Le livre noir de l'agriculture d'Isabelle Saporta
L'auteur nous propose un très bon livre sans concessions sur les dérives de l'agriculture intensive. Je dirai même un essai dérangeant pour une personne peu avertie qui cherche à prendre conscience petit à petit de cette triste réalité mais un livre riche d'informations, synthétique qu'on prend plaisir à relire et notamment les passages qui nous donnent des arguments béton quand on discute avec une personne peu convaincue ou de mauvaise foi ( Chouette il y en a encore beaucoup donc débat en perspective).
L'exemple de l'élevage industriel de porc est révélateur des errements dans lesquels se sont fourvoyés certains producteurs accompagnés dans leur délire irrationnel et mortifère par les coopératives, certains syndicats agricoles et les pouvoirs publics.
Ce que l'on comprend dans ce livre c'est que cet élevage concentrationnaire ne tiendrait pas sans la fameuse « béquille médicamenteuse » en l'occurence les antibiotiques délivrés avec complaisance par des vétérinaires peu regardants.
Isabelle Saporta dénonce l'absence d'éthique, de moralité dans ces élevages intensifs où on a dévitalisé l'être animal pour en faire du « minerai ».
Comment peut-on respecter l'être humain et la santé des consommateurs quand on respecte aussi peu l'être animal?
Comment avons nous peu laisser croitre un tel univers carcéral aux méthodes cruelles envers nos bêtes censées nous nourrir? Où est donc passé le bon sens paysan de jadis? Les paysans d'autrefois doivent se retourner dans leurs tombes à la vue de ces camps de concentation animales que les générations suivantes de producteurs ont laissé prospérer sans se soucier un instant du bien-être animal.
Les producteurs marchent sur la tête, ils se sont embarqués dans une spirale infernale ou l'éleveur d'autrefois « faiseur de vie » ressemble de nos jours à « un sérial killer » animal selon l'auteur car il est vrai que la rentabilité à outrance a occulté le bon sens paysan et a supprimé toute vie à ces êtres animaux et toute conscience morale à ces producteurs qui en plus financièrement ne s'en sortent pas.
Le livre évoque aussi les dérives de l'alimentation animale dans ces élevages où les aliments donnés dépendent des cours mondiaux.

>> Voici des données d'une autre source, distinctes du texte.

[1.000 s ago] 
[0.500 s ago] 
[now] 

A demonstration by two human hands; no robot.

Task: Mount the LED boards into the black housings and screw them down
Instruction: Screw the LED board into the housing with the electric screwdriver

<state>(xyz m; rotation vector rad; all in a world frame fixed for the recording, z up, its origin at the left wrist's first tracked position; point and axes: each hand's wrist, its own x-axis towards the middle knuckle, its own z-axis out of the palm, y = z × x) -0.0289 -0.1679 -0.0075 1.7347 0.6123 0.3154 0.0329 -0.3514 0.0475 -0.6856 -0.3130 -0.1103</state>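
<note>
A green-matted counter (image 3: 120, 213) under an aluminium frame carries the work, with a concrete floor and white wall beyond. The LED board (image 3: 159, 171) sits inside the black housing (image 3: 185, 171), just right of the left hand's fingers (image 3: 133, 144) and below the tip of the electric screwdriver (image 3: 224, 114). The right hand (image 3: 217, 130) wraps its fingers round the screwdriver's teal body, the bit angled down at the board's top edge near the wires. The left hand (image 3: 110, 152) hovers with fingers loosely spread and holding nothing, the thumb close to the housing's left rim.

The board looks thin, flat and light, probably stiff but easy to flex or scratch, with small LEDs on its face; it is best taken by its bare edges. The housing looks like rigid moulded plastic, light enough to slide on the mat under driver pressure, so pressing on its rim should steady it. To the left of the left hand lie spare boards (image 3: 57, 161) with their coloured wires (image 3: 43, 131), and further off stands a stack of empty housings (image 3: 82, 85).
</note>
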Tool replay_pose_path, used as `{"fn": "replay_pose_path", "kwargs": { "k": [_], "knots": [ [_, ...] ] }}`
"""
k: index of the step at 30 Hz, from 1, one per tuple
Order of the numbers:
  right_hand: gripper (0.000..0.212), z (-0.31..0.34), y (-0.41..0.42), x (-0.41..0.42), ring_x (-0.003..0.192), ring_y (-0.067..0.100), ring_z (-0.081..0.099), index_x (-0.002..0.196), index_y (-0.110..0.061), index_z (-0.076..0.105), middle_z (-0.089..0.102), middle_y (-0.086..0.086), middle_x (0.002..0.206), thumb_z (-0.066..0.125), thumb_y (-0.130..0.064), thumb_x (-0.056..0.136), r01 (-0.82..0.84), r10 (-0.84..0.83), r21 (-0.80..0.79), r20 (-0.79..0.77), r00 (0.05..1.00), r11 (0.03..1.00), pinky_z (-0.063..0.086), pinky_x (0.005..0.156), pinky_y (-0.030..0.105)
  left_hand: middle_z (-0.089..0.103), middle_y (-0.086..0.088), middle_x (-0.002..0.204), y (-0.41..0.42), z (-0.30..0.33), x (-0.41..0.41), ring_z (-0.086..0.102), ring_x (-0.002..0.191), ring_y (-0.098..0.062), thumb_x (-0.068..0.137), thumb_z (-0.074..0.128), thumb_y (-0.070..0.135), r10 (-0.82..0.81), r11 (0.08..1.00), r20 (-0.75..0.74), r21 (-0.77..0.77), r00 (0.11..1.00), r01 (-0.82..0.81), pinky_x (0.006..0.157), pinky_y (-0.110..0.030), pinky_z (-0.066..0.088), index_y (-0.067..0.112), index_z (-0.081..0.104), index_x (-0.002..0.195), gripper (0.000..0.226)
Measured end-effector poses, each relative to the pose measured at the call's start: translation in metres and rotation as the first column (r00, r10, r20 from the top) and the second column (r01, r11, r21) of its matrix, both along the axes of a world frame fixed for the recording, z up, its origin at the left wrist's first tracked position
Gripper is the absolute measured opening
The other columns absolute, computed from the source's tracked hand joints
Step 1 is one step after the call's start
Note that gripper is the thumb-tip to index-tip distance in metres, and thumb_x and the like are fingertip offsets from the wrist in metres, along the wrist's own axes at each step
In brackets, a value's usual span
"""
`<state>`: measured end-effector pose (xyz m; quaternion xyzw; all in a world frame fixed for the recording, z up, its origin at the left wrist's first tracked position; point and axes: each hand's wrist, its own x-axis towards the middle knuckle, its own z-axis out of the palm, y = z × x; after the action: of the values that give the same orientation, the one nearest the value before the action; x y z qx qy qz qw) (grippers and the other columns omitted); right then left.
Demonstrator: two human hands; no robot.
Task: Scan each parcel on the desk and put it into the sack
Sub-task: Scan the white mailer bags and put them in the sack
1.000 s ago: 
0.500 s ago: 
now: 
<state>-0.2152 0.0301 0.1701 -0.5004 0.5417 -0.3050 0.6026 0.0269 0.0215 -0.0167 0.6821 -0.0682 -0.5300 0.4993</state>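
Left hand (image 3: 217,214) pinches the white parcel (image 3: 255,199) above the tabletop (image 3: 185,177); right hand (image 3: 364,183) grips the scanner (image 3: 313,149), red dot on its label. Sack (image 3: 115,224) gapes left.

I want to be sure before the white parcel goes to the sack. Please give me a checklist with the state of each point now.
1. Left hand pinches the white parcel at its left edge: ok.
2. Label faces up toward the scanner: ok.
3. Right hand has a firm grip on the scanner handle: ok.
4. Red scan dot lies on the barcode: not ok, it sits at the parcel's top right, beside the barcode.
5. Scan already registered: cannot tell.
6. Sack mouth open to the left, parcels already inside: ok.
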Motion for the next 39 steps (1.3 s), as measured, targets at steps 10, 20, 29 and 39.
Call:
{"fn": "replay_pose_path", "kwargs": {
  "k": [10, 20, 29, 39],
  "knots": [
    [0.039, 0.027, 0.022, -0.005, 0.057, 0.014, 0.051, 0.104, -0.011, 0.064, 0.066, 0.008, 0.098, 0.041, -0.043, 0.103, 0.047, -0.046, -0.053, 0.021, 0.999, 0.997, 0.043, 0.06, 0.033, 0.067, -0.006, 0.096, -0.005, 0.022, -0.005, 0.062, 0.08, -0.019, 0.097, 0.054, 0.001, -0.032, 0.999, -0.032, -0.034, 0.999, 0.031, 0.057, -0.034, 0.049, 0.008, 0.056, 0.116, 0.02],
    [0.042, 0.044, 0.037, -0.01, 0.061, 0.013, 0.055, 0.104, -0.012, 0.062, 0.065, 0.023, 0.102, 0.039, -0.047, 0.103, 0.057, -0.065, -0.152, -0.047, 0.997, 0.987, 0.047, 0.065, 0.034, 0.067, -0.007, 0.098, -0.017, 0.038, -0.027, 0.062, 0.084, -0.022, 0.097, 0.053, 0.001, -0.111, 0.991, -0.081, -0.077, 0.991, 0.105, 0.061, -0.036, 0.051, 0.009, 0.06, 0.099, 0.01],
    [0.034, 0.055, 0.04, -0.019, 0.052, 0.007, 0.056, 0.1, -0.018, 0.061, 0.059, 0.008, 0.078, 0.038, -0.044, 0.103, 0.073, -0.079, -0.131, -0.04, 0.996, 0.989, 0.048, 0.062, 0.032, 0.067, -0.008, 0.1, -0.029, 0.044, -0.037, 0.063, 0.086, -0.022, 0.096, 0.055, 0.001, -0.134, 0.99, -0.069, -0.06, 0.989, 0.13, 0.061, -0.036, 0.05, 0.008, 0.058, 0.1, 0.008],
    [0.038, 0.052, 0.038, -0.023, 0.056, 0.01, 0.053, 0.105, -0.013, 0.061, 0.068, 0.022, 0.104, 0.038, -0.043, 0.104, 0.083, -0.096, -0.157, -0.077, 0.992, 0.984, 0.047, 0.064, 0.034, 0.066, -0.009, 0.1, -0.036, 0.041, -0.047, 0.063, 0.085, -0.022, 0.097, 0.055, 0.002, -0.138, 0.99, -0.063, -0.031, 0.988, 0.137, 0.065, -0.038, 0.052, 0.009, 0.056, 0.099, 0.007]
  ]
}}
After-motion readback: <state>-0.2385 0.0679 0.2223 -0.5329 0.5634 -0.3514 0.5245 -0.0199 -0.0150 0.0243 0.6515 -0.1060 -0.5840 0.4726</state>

Quand les prix montent on cherche à donner l'aliment le moins cher possible quitte à être moins regardant sur le contenu et la provenance de ces aliments.
L'auteur n'hésite pas à dire qu'on est prêt à donner n'importe quoi du moment que l'animal survit. Le consommateur, situé en bout de chaine alimentaire, paye alors un lourd tribu en terme de santé à cause des dérives de l'alimentation animale.
L'auteur explique très bien que le rapport oméga 6/ Oméga 3 est de plus en plus déséquilibré et que l'on consomme trop d'omégas 6 ce qui entraine des troubles de l'inflammation débouchant à coup sûr sur certaines pathologies (diabète, cancer...).
Isabelle Saporta dépeint très bien le syndrome de Stockholm appliqué au monde agricole car on a jamais vu autant d'agriculteurs être à la fois victimes des faillites du système intensif et en même temps se considérer comme les premiers défenseurs de ce système irrationnel qui les élimine à petit feu.
Au lieu de virer de bord, on emmène tout le monde dans le mur car quand un système déraille à ce point, il faut en changer et non affirmer que les difficultés actuelles sont liées au fait qu'on a pas été assez loin dans l'application de ce système. Il faudrait donc produire plus dans des exploitations encore plus grandes ce qui supposerait un endettement supplémentaire pour des producteurs déjà exsangues. ( N'importe quoi!!!!).
Isabelle Saporta a raison quand elle affirme que « la course à la production de masse, on ne la gagnera pas car il y aura toujours un pays capable de produire plus et moins cher » et pendant ces vaines et ridicules tentatives de rester compétitif, on continue de tuer la terre, on empoisonne les consommateurs à petit feu, on contamine les cours d'eau et on sacrifie les générations suivantes.
Il y a heureusement plusieurs notes positives dans ce livre et notamment quand elle dit ( elle n'est plus seule, l'INRA l'affirme aussi!) qu'on peut produire sans pesticides avec un raisonnement que je vous laisse découvrir en lisant ce livre.